# Trigger finger



## KimM (Jun 17, 2005)

Does anyone here have trouble with trigger finger and what are you doing for it, if anything? It is where your finger doesn't want to bend down all the way and when it does, it snaps down. Same for straightening.
I have it in my left ring finger and it's getting very bad to the point I can't grip anything and the pain is getting worse. I've read that the usual treatment is cortisone shots in the tendon and if that doesn't work in 2 injections then surgery. Injections don't appeal to me but then neither does surgery. Any suggestions?


----------



## EDDIE BUCK (Jul 17, 2005)

My wife had been bothered quite a while with "triggerfinger" about six weeks ago the Dr gave her a cortizone shot (which hurt) in the finger.It took about two weeks before she could notice any improvement and its much better now or atleast she can move it now whereas she couldn't or it would lock up before. Now it moves with out locking up. She says she would get a shot. Eddie


----------



## KimM (Jun 17, 2005)

Thanks Eddie. What doctor did she go to? The only hand surgeons are far away. I wonder if orthopedic doctors deal with this. 
Tonight for the first time, it locked up and I had to open my finger with the other hand. Freaky!!


----------



## mammabooh (Sep 1, 2004)

I had that right after I had my son and it lasted a couple of years, but went away. I'm sort of wondering if it happaned to me since I was nursing that whole time. Perhaps my body was using up so much energy and nutrients making the milk that it didn't have enough for my body. I'm not sure, but maybe it could be helped with a more nutrient-rich diet and some supplements...might be something to look into.


----------



## sss3 (Jul 15, 2007)

Eat about 10 pecans. I've tried this and know it works. However, 4 or so hrs later you will have to eat more. There is an oil, in pecans, beginning w/ an R that goes to joints. A lb of pecans will last a long time. Keep them in freezer.


----------



## KimM (Jun 17, 2005)

Hmmm, I wonder then about fish and flax oils. That could be a good experiment, sure wouldn't hurt me!


----------



## naturewoman (Nov 12, 2002)

I often wake up with one finger locked down and have to use the other hand to open it.

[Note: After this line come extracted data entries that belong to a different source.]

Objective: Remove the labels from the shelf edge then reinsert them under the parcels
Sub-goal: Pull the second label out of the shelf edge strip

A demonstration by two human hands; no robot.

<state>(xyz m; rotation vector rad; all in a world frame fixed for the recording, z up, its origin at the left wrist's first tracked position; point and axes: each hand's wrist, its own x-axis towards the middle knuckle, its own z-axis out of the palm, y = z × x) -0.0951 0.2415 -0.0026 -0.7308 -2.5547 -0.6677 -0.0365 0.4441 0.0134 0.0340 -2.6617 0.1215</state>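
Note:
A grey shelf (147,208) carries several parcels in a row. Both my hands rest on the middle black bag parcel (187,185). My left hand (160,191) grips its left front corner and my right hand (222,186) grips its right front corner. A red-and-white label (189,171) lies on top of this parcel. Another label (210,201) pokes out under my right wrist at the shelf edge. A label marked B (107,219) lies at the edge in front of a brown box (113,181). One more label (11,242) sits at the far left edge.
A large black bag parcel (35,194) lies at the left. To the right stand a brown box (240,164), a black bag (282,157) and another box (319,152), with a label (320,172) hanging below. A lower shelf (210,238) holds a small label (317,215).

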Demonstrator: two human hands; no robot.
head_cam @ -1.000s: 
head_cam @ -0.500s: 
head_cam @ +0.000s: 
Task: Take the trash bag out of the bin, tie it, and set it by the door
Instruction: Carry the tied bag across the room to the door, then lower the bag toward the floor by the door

Once I get up and start using my hand, it doesn't happen again, so I'm clenching my fist at night, I think, and it gets locked up. Are you doing something during the day, like clenching your fists from stress or anxiety, that you are not aware of?

Mine started when I started doing a composting toilet, because I was carrying heavy buckets a lot. I wonder if there is something you do during the day that is triggering this. Maybe something you could change how you do it?


----------



## KimM (Jun 17, 2005)

Nope, I'm pretty much babying my left hand, mostly from pain but it's been coming on gradually over the last few months. The only thing I can think of is handling hay bales without gloves. Sometimes I do wake up with my hand in a fist. I may try splinting it at night just to see what happens. I alos read that accupuncture helps and my chiropractor does that now.



naturewoman said:


> I often wake up with one finger locked down and have to use the other hand to open it. Once I get up and start using my hand, it doesn't happen again, so I'm clenching my fist at night, I think, and it gets locked up. Are you doing something during the day, like clenching your fists from stress or anxiety, that you are not aware of?
> 
> Mine started when I started doing a composting toilet, because I was carrying heavy buckets a lot. I wonder if there is something you do during the day that is triggering this. Maybe something you could change how you do it?


----------



## Bricker (Apr 15, 2006)

KimM....I've had trigger finger several times. It started years ago when I worked hauling freight. Do you have a small knot on the inside of your hand, about an inch below where the finger attaches to your hand? It would be at the joint. That is where it originates.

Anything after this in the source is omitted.